Record extracts –
★ ★ ★ ★ ★ ★ ★
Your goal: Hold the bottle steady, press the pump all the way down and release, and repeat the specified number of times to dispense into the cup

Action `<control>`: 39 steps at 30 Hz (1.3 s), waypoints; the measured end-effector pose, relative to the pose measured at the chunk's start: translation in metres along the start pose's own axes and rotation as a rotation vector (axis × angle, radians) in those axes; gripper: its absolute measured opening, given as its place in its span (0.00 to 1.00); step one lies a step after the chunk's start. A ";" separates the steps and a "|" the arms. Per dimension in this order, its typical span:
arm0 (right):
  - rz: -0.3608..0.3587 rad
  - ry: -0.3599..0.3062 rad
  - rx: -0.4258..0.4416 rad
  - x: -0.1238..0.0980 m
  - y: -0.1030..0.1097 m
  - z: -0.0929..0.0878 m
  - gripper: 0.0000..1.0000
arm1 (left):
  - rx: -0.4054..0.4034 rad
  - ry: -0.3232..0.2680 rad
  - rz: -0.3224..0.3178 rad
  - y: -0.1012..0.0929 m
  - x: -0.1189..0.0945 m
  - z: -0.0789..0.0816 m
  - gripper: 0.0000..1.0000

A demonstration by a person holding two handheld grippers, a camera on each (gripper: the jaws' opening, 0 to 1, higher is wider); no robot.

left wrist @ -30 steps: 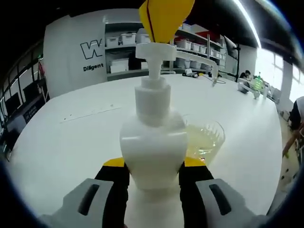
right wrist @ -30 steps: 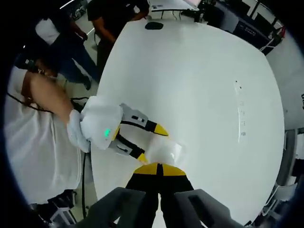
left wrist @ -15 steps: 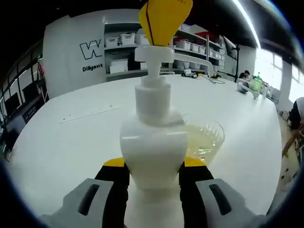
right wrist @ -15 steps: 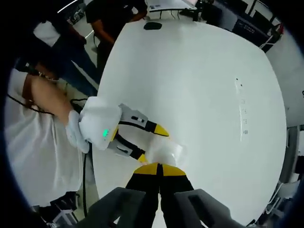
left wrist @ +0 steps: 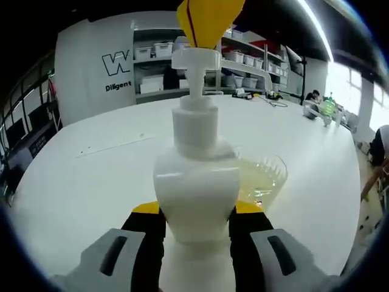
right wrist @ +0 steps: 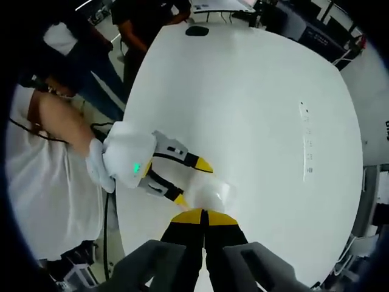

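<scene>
A white pump bottle point(left wrist: 196, 194) stands on the white table point(left wrist: 85, 182), and my left gripper point(left wrist: 197, 208) is shut on its body, one yellow-tipped jaw on each side. From above, my right gripper point(left wrist: 209, 21) comes down shut, its yellow tip resting on the pump head point(left wrist: 196, 58), whose stem stands high. Just behind the bottle on the right sits a clear cup point(left wrist: 264, 179) holding pale yellow liquid. In the right gripper view my right gripper point(right wrist: 203, 217) points down at the bottle point(right wrist: 216, 193), which the left gripper point(right wrist: 194, 182) clasps from the left.
Shelves with white bins point(left wrist: 158, 52) line the far wall beyond the table. A person's forearm point(right wrist: 58, 118) holds the left gripper at the table's edge point(right wrist: 130, 97), and another person point(right wrist: 143, 21) stands by the far end. A dark object point(right wrist: 197, 31) lies there.
The pump head and its spout have risen a little, and the right gripper's yellow tip has lifted with them. The bottle and left gripper have stayed put.
</scene>
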State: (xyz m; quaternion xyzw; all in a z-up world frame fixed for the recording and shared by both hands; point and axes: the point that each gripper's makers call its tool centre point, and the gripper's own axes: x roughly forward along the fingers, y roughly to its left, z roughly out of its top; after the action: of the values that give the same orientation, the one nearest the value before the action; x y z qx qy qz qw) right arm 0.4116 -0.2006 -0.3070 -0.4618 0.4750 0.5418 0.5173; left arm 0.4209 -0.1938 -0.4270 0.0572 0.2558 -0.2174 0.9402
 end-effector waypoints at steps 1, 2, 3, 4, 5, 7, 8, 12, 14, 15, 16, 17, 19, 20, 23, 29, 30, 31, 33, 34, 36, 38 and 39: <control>-0.002 0.002 -0.005 0.000 0.001 0.000 0.00 | 0.005 0.001 -0.001 0.000 0.000 0.000 0.39; -0.004 0.007 -0.011 0.000 0.001 0.000 0.00 | 0.002 0.001 -0.002 0.000 0.000 0.000 0.39; -0.003 0.007 -0.010 0.000 0.001 0.000 0.00 | 0.000 0.002 -0.001 0.000 0.000 0.000 0.39; -0.003 0.007 -0.011 0.000 0.000 0.000 0.00 | -0.001 0.001 0.000 0.000 0.000 0.000 0.39; -0.001 0.011 -0.006 0.000 0.000 0.000 0.00 | 0.001 0.003 -0.001 0.000 0.000 0.000 0.39; -0.002 0.016 -0.006 0.000 -0.004 0.001 0.00 | -0.003 0.003 0.000 0.000 0.000 -0.001 0.39; -0.002 0.018 -0.011 0.000 -0.003 0.001 0.00 | -0.004 0.003 0.000 0.000 0.000 -0.001 0.39; -0.014 0.043 -0.025 0.001 -0.005 0.001 0.00 | 0.002 0.005 0.001 0.000 0.000 -0.001 0.39; -0.002 0.049 -0.031 0.003 -0.005 0.001 0.00 | 0.004 0.004 0.000 0.000 0.000 -0.001 0.39; -0.004 0.056 -0.033 0.003 -0.006 0.001 0.00 | 0.003 0.004 -0.001 0.000 0.000 -0.001 0.39; -0.003 0.062 -0.028 0.002 -0.005 0.000 0.00 | 0.004 0.004 -0.001 0.000 0.000 -0.001 0.39; -0.001 0.063 -0.030 0.002 -0.005 0.001 0.00 | 0.000 0.005 0.000 0.000 -0.001 -0.001 0.39; -0.001 0.068 -0.043 0.003 -0.006 0.001 0.00 | 0.004 0.006 -0.002 -0.001 0.000 -0.001 0.39; -0.002 0.069 -0.035 0.002 -0.008 0.001 0.00 | 0.003 0.005 -0.002 -0.001 0.000 -0.001 0.39; 0.008 0.067 -0.027 0.003 -0.008 0.001 0.00 | 0.003 0.006 -0.001 0.000 0.000 -0.001 0.39; 0.010 0.068 -0.021 0.005 0.000 0.000 0.00 | 0.003 0.009 -0.002 -0.001 -0.001 -0.003 0.39; 0.010 0.072 -0.021 0.006 -0.002 0.000 0.00 | 0.004 0.009 -0.002 -0.001 -0.001 -0.003 0.39; 0.011 0.072 -0.020 0.006 -0.003 0.001 0.00 | 0.003 0.008 -0.001 -0.001 -0.001 -0.003 0.39; 0.009 0.078 -0.023 0.009 0.000 0.000 0.00 | 0.006 0.009 -0.002 -0.001 -0.002 -0.003 0.39; 0.006 0.080 -0.024 0.010 0.001 0.000 0.00 | 0.006 0.009 -0.002 -0.001 -0.002 -0.003 0.39; -0.001 0.085 -0.027 0.012 0.002 -0.001 0.00 | 0.002 0.009 -0.002 -0.001 -0.002 -0.004 0.39; 0.002 0.087 -0.025 0.012 0.004 -0.001 0.00 | 0.002 0.010 -0.002 -0.001 -0.002 -0.004 0.39; 0.009 0.090 -0.026 0.011 0.005 -0.001 0.00 | 0.002 0.010 -0.002 -0.001 -0.002 -0.004 0.39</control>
State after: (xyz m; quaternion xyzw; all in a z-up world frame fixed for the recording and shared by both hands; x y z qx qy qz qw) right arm 0.4062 -0.2007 -0.3183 -0.4902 0.4926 0.5289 0.4871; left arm 0.4171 -0.1931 -0.4297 0.0592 0.2603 -0.2183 0.9387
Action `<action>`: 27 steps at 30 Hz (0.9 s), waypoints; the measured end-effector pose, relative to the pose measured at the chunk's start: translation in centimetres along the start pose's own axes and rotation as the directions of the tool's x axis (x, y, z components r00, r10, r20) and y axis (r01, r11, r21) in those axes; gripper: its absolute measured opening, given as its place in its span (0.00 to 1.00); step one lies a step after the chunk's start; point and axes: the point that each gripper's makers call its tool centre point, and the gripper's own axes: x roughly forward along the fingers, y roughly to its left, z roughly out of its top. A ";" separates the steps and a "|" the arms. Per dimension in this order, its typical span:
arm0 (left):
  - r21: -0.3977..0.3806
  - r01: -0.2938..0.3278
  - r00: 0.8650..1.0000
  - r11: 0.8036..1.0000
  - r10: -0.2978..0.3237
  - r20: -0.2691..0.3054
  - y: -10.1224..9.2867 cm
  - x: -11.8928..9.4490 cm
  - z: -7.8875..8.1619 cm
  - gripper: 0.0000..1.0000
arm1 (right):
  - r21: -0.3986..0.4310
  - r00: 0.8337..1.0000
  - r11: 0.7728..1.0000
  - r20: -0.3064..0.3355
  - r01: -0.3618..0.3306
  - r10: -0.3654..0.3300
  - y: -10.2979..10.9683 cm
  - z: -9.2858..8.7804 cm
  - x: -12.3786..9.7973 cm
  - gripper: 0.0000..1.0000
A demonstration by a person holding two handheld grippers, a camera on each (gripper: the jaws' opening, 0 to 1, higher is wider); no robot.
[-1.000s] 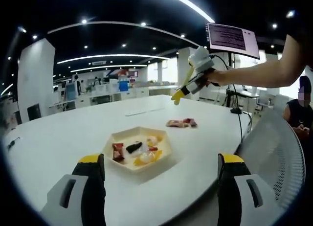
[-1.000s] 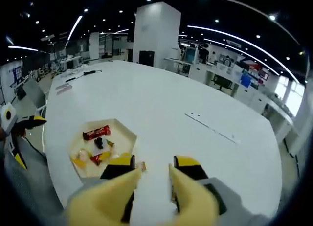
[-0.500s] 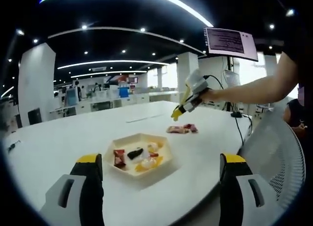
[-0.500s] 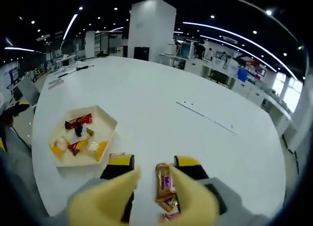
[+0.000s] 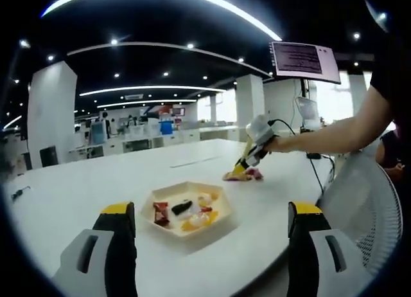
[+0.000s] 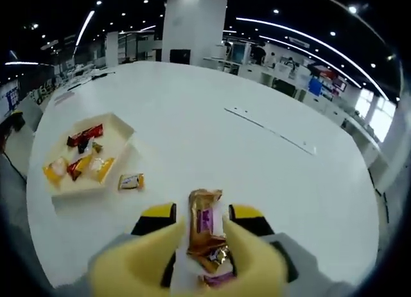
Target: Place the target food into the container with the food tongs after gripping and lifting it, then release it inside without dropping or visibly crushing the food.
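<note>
A hexagonal cream tray (image 5: pixel 192 184) holds several wrapped snacks in the left gripper view. My left gripper (image 5: pixel 210 212) hangs open above the near table edge, short of the tray. Beyond the tray, a person's hand holds my right gripper (image 5: pixel 239 170) with its yellow tips down at two wrappers (image 5: pixel 252 175) on the table. In the right gripper view, my right gripper (image 6: pixel 202 213) stands open with its jaws on either side of a gold-brown snack bar (image 6: pixel 204 223). A purple wrapper (image 6: pixel 215 279) lies just behind the bar. The tray (image 6: pixel 119 132) sits to the left.
A small wrapped candy (image 6: pixel 131 180) lies on the white table (image 6: pixel 270 175) between the tray and my right gripper. A mesh chair back (image 5: pixel 369 200) stands at the right table edge. A screen (image 5: pixel 304 58) on a stand and a cable (image 5: pixel 314 171) are past the person's arm.
My right gripper has come down from above the table and away from the tray to the two wrappers, so the snack bar now sits between its jaws. The left gripper has sunk slightly.
</note>
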 end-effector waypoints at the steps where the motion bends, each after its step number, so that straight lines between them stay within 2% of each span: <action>1: -0.001 -0.001 1.000 1.000 0.001 0.002 0.0 0.0 0.0 0.95 | 0.003 1.000 1.000 -0.006 -0.007 0.007 0.2 -0.1 0.0 0.31; 6: 0.002 0.004 1.000 1.000 -0.004 0.002 -0.1 0.0 0.1 0.95 | -0.037 0.999 0.999 -0.041 -0.027 0.026 1.0 -1.0 0.9 0.31; 8: 0.002 0.000 1.000 1.000 0.000 0.000 0.0 0.0 0.0 0.95 | -0.023 1.000 1.000 -0.023 -0.017 0.017 0.8 -0.5 0.8 0.31; 9: 0.002 -0.001 1.000 1.000 0.001 0.002 0.0 0.0 0.0 0.95 | -0.014 0.999 0.999 -0.019 -0.036 0.035 1.0 -0.4 0.9 0.29; 15: 0.002 -0.006 1.000 1.000 0.006 -0.003 0.1 0.0 0.0 0.93 | -0.019 0.999 0.999 -0.034 -0.042 0.041 1.5 -0.5 0.8 0.23; 22: 0.003 -0.004 1.000 1.000 0.004 -0.011 -0.1 -0.1 -0.1 0.93 | -0.050 0.998 0.997 -0.046 -0.051 0.048 2.2 -0.3 0.7 0.22; 27: 0.003 -0.002 1.000 1.000 0.002 -0.015 -0.2 -0.1 -0.2 0.93 | -0.045 0.998 0.997 -0.022 -0.056 0.055 2.5 0.8 -0.1 0.22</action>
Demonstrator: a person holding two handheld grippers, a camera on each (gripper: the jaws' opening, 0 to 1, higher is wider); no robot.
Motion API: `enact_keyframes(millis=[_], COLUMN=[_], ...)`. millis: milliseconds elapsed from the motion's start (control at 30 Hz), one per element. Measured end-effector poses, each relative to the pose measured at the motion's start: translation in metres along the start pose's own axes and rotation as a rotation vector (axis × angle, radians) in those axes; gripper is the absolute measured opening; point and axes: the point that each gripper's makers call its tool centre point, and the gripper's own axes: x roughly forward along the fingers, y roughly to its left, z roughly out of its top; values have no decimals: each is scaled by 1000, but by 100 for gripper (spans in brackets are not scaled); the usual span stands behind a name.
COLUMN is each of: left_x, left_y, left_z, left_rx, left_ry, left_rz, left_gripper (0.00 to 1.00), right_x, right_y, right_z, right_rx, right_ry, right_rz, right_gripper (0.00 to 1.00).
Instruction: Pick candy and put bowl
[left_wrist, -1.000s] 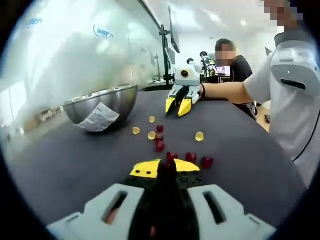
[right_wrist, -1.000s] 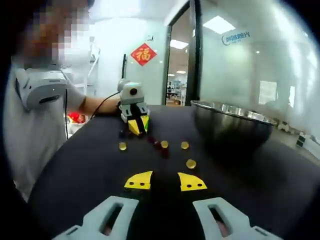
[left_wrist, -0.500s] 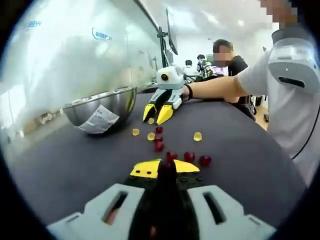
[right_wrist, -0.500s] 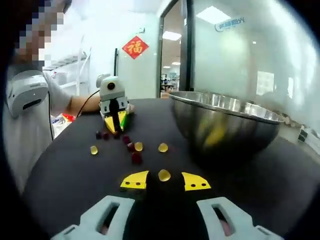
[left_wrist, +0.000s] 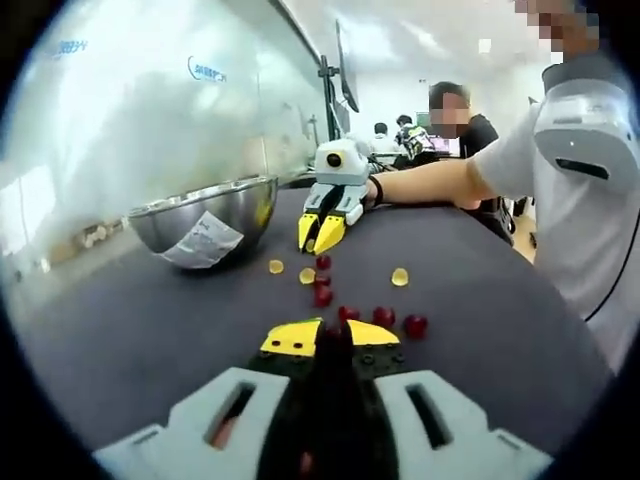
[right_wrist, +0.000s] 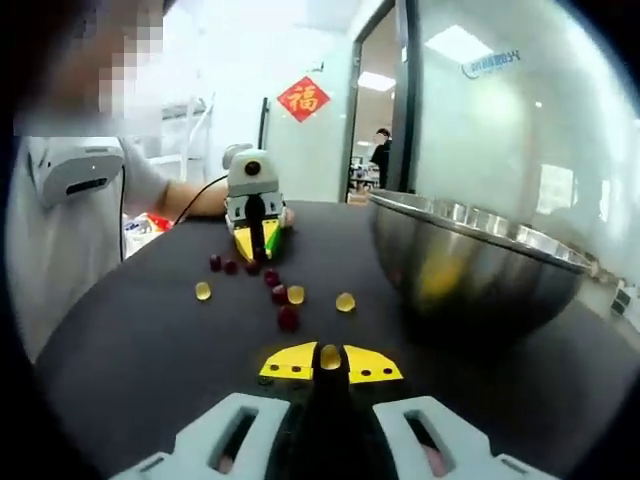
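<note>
Left gripper view: left gripper (left_wrist: 331, 335) sits low on the dark table (left_wrist: 130, 330), jaws clenched on a red candy (left_wrist: 333, 328) pinched between the yellow tips. Loose red candies (left_wrist: 383, 317) lie just beyond the tips, yellow candies (left_wrist: 400, 277) a bit further out. Steel bowl (left_wrist: 205, 212) is left of the candy patch, with a paper label (left_wrist: 203, 239) on its wall. The right gripper comes in from across the table, tips down near the far candies.

Right gripper view: right gripper (right_wrist: 330, 359) has its jaws closed around a yellow candy (right_wrist: 330, 356), seated between the tips. More candies scattered ahead; bowl rim (right_wrist: 470, 222) looms close on the right of the view. The left gripper faces it from across the candy patch.

Judgement: both picks look done, so the step in hand is grasp complete, transfer not yet started. Next move calls for lifting clear of the table, carrying over the bowl rim, then opening above the inside. Rim height is the thing to clear; small candy may slip if the squeeze eases.
</note>
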Motion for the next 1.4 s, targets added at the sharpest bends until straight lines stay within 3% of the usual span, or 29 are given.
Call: enact_keyframes(millis=[133, 267, 367, 467, 533, 600, 633, 767, 833, 900, 1133, 1233, 1300, 1400], left_x=[-7, -13, -2, 14, 29, 44, 50, 70, 78, 80, 70, 54, 40, 18], left_y=[29, 64, 84, 102, 109, 116, 122, 133, 123, 124, 129, 109, 90, 66], left_z=[56, 114, 139, 155, 151, 141, 143, 132, 131, 133, 129, 130, 125, 109], left_rx=[-111, -77, 8, 4, 38, 0, -13, -24, -73, -84, -110, -104, -78, -72], left_ry=[-192, -284, -263, -274, -223, -172, -201, -171, -195, -216, -239, -260, -263, -262], left_rz=[63, 124, 123, 111, 91, 68, 72, 81, 27, 46, 70, 58, 50, 43], left_gripper=[1, 1, 1, 2, 2, 2, 3, 5, 16, 22, 19, 19, 19, 19], right_x=[-2, -3, -4, -5, -7, -7, -8, -8, -9, -10, -11, -12, -20, -43], right_y=[1, 3, 2, 3, 3, 2, 1, 1, 0, -1, -2, -3, -7, 0], right_z=[0, 0, 1, 2, 4, 5, 5, 7, 8, 8, 8, 8, 18, 51], right_rx=[-2, 10, 9, 9, 14, 17, 21, 21, 24, 27, 26, 9, -32, -42], right_ry=[-3, -8, -12, -22, -30, -38, -43, -53, -60, -66, -73, -73, -105, -226], right_rz=[-9, 4, 3, 11, 12, 10, 9, 18, 21, 19, 13, 3, -29, -22], right_gripper=[4, 4, 4, 4, 4, 4, 3, 3, 3, 3, 3, 3, 3, 3])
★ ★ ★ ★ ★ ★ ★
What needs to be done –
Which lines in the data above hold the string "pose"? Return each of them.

Exercise answer –
Action `<control>`: 39 steps at 30 Hz (1.3 s), waypoints; the measured end-effector pose, relative to the pose measured at the chunk's start: translation in metres along the start pose's own axes and rotation as a rotation vector (axis × angle, radians) in those axes; gripper: its absolute measured opening, given as its place in its span (0.00 to 1.00); step one lies a step after the chunk's start. A ";" separates the steps and a "|" the arms. Per dimension in this order, its typical span:
Action `<action>`: 27 steps at 30 Hz (0.9 s), waypoints; the measured end-effector pose, relative to the pose measured at the chunk's start: translation in centimetres along the start pose's own axes and rotation as the directions of the tool's x axis (x, y, z components r00, r10, r20) and y axis (r01, r11, r21) in those axes; gripper: its absolute measured opening, given as its place in its span (0.00 to 1.00); step one lies a step after the chunk's start; point and axes: the point that each gripper's makers call its tool centre point, and the gripper's own axes: x roughly forward along the fingers, y roughly to its left, z roughly out of its top. A ";" separates the steps and a "|" the arms. Per dimension in this order, its typical span:
Motion API: `enact_keyframes(millis=[_], COLUMN=[_], ...)`. millis: milliseconds elapsed from the motion's start (control at 30 Hz), one per element. Measured end-effector poses, each relative to the pose measured at the motion's start: translation in metres along the start pose's own axes and rotation as a rotation vector (axis × angle, radians) in those axes; gripper is the absolute measured opening; point and axes: the point that each gripper's makers call its tool centre point, and the gripper's own axes: x roughly forward along the fingers, y roughly to its left, z roughly out of its top; values have no decimals: each is scaled by 1000, but by 100 for gripper (spans in brackets are not scaled); the usual span stands behind a name.

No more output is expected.